## Problem to solve
Exactly as written, retype the listing below, omitting the pictures.

## Data
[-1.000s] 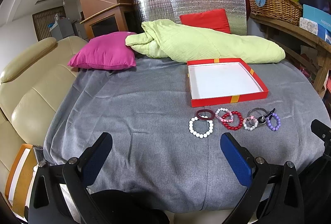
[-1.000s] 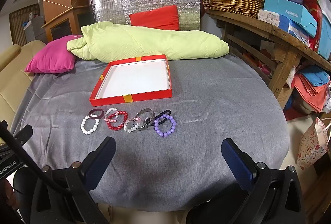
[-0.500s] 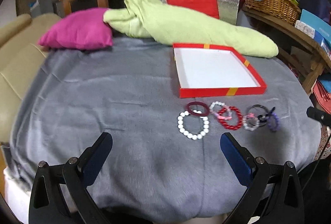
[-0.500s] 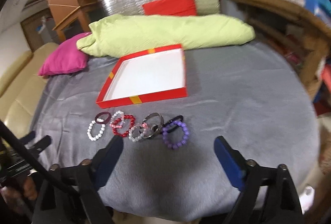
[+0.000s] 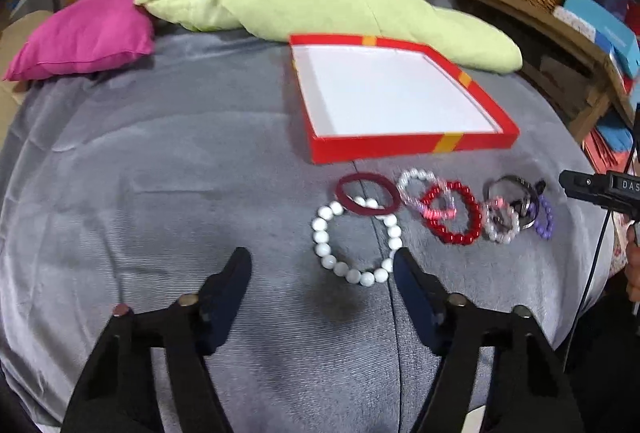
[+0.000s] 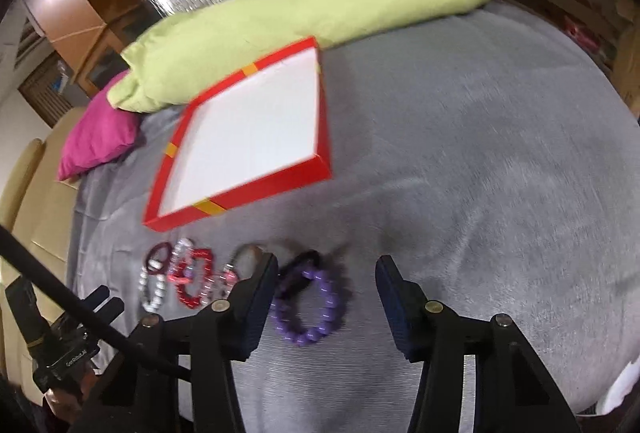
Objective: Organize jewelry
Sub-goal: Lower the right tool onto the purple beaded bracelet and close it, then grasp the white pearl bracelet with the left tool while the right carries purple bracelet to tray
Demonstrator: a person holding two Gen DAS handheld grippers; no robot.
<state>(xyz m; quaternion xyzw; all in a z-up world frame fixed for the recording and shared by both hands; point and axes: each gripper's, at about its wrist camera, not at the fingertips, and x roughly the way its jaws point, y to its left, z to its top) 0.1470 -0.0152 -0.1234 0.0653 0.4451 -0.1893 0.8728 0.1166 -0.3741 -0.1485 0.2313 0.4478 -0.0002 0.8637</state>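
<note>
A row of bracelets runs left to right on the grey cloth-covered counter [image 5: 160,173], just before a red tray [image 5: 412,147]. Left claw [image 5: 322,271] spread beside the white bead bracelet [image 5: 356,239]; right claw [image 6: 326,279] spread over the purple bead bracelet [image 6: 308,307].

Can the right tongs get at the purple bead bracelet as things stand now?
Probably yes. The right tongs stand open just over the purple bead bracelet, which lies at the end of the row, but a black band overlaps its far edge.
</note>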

## Solution to the problem
[-1.000s] 
[-1.000s] 
[-0.500s] 
[-0.500s] 
[+0.000s] 
[+0.000s] 
Objective: Organize jewelry
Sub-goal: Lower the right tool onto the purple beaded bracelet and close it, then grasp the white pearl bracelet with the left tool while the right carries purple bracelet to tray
Demonstrator: a person holding two Gen DAS handheld grippers; no robot.
<state>(xyz m; quaternion xyzw; all in a z-up world frame fixed for the recording and shared by both hands; point and axes: each gripper's, at about its wrist camera, not at the fingertips, and x roughly the way its jaws point, y to its left, z to its top) 0.1470 -0.0152 -0.1234 0.0653 0.4451 -0.1893 0.8728 0.1166 -0.3741 -0.1485 0.2313 0.4478 -0.0002 0.8637</state>
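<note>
A row of bracelets runs left to right on the grey cloth-covered counter [image 5: 160,173], just before a red tray [image 5: 412,147]. Left claw [image 5: 322,271] spread beside the white bead bracelet [image 5: 356,239]; right claw [image 6: 326,279] spread over the purple bead bracelet [image 6: 308,307].

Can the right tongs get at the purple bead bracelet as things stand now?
Probably yes. The right tongs stand open just over the purple bead bracelet, which lies at the end of the row, but a black band overlaps its far edge.
</note>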

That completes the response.